In one of his shorter books, Freud has shown how Leonardo da Vinci was influenced in his later life by the fact that he had two mothers. The fact of the two mothers (or the double descent) had indeed a reality in Leonardo's case, but it plays a part with other artists as well. Benvenuto Cellini had this phantasy of a double descent. It is unquestionably a mythological theme; many heroes of legend have two mothers. The phantasy is not founded upon the actual fact of the hero's having two mothers, but is a widespread "primordial image" belonging to the secrets of the universal history of the human mind. It does not belong to the sphere of personal reminiscences.

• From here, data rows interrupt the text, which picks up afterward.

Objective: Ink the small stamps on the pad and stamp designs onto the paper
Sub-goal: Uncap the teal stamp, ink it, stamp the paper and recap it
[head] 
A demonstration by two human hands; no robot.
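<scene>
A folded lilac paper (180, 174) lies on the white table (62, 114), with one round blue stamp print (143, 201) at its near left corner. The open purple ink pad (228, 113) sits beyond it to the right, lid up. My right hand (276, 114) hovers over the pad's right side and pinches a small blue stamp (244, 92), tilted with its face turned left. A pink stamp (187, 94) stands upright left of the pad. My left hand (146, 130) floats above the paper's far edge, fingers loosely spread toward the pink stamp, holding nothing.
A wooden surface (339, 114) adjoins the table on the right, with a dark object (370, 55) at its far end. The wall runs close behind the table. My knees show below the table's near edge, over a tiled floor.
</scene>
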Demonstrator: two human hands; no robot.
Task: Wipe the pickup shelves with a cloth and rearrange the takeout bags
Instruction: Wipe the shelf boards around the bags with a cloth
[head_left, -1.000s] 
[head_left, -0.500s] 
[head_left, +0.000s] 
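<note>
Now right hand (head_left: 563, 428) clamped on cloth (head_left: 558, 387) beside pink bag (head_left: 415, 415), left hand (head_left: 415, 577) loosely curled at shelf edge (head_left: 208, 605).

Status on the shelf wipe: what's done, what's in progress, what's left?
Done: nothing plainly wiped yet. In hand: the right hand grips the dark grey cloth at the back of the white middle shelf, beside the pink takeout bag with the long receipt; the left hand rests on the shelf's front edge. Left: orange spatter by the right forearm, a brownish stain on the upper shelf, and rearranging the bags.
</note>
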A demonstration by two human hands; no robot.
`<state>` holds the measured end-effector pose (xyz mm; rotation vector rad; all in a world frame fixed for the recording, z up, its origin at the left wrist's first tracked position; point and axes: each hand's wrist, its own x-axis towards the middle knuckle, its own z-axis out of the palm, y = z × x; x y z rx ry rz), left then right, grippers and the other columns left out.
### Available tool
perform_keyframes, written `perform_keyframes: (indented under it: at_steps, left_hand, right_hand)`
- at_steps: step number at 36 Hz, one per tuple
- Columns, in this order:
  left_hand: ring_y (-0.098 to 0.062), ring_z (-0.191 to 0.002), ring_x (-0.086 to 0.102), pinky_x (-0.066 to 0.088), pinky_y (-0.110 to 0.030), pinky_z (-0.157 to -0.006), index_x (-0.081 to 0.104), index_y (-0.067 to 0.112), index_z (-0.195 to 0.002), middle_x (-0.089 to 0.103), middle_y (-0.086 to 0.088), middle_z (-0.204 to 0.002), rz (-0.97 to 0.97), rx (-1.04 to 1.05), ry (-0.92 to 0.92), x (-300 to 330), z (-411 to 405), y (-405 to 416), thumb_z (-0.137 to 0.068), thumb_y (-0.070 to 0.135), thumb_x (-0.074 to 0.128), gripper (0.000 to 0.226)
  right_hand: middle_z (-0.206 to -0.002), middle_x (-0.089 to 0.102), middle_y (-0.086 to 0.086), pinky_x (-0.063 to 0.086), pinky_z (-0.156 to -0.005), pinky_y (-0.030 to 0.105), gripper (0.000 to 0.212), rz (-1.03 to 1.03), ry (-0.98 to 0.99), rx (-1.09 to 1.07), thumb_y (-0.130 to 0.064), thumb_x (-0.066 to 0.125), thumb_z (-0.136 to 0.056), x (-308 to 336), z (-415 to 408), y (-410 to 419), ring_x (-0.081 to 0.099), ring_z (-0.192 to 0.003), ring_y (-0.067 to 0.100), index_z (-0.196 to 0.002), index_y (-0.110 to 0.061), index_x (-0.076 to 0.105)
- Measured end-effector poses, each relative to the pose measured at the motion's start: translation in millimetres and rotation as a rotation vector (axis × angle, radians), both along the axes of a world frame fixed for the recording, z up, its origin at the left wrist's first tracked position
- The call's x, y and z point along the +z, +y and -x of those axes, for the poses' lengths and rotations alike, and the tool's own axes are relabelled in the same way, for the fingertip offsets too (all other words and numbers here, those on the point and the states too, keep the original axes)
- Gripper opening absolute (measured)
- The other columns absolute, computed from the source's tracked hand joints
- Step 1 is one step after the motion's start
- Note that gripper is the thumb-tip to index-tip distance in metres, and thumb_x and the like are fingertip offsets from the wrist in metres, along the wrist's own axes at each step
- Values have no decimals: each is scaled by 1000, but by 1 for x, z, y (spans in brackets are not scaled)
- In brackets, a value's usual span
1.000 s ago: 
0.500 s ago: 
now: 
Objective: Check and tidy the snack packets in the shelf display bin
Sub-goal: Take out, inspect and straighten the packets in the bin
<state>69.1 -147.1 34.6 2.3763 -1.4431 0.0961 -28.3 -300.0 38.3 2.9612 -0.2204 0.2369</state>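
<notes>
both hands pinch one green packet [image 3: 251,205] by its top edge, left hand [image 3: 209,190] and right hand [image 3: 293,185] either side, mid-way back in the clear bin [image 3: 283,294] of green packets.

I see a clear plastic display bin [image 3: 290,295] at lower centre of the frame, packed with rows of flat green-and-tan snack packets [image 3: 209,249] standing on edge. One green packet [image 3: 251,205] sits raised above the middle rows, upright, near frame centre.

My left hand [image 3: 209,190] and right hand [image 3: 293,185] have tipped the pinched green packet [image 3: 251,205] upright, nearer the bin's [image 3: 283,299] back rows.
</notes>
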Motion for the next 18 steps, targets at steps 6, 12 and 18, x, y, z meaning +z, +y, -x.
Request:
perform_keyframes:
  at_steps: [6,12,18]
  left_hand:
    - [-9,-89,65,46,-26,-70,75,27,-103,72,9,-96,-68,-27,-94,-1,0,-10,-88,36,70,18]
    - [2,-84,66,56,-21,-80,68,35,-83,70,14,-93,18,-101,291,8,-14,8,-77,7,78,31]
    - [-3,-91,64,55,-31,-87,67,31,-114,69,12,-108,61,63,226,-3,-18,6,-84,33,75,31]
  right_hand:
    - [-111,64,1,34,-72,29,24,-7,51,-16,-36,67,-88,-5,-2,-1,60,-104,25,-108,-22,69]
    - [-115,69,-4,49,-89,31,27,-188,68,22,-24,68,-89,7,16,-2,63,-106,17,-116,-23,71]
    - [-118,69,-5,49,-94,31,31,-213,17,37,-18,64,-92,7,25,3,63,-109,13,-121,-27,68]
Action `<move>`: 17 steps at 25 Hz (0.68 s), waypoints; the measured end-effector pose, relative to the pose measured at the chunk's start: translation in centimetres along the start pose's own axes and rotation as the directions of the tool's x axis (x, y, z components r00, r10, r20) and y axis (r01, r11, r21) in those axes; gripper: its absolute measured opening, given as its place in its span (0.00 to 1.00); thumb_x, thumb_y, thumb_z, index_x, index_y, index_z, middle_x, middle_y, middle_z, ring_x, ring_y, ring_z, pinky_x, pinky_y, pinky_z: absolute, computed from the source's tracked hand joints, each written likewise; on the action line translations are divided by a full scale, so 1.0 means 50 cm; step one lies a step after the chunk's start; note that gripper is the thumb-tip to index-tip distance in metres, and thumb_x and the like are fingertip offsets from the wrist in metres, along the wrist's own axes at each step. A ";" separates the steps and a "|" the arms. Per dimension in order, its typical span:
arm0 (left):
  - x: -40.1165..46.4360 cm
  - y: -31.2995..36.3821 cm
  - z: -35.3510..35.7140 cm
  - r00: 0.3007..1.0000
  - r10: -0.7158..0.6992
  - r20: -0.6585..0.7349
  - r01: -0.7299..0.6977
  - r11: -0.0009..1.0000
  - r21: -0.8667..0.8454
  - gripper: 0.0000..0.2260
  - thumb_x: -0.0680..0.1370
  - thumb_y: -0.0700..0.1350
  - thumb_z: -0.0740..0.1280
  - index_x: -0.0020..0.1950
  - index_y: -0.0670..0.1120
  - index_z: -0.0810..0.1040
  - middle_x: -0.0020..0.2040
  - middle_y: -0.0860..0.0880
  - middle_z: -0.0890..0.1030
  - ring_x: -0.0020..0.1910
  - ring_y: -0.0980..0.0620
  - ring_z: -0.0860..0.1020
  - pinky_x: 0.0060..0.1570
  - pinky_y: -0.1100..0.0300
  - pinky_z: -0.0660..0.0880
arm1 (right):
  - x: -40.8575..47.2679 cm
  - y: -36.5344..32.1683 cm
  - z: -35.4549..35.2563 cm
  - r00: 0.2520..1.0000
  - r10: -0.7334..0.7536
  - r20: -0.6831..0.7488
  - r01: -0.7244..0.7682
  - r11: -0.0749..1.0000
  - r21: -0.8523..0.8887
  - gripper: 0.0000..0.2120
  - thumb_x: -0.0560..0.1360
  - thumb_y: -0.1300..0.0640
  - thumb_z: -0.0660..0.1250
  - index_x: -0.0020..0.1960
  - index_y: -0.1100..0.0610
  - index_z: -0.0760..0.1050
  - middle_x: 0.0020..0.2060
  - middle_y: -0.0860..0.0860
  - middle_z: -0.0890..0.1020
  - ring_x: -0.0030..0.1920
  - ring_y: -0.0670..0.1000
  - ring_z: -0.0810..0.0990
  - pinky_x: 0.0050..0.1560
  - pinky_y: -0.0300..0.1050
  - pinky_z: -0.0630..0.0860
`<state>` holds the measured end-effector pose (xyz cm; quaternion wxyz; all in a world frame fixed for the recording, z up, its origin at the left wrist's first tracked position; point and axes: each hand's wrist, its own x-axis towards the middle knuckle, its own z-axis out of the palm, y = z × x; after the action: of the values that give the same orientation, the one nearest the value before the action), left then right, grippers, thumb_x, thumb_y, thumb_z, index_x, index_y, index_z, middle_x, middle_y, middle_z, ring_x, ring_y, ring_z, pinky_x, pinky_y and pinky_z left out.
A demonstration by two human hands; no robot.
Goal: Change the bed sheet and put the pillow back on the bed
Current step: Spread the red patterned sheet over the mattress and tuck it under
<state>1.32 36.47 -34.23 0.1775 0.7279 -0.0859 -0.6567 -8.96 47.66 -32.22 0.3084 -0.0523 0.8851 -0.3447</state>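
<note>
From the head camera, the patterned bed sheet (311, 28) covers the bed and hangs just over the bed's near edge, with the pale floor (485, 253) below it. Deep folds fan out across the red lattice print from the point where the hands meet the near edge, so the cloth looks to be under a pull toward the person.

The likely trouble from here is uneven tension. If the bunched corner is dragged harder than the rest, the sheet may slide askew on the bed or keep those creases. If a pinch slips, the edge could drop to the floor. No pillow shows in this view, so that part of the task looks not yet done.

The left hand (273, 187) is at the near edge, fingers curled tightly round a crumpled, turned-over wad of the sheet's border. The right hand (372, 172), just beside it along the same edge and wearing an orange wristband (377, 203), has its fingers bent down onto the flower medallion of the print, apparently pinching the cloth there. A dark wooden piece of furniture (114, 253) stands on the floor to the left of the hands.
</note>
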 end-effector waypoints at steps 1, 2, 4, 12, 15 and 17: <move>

In every individual, in addition to the personal memories, there are also, in Jacob Burckhardt's excellent phrase, the great "primordial images," the inherited potentialities of human imagination. They have always been potentially latent in the structure of the brain. The fact of this inheritance also explains the otherwise incredible phenomenon, that the matter and themes of certain legends are met with all the world over in identical forms. Further, it explains how it is that persons who are mentally deranged are able to produce precisely the same images and associations that are known to us from the study of old manuscripts. I gave some examples of this in my book on "The Psychology of the Unconscious." I do not hereby assert the transmission of representations, but only of the possibility of such representations, which is a very different thing.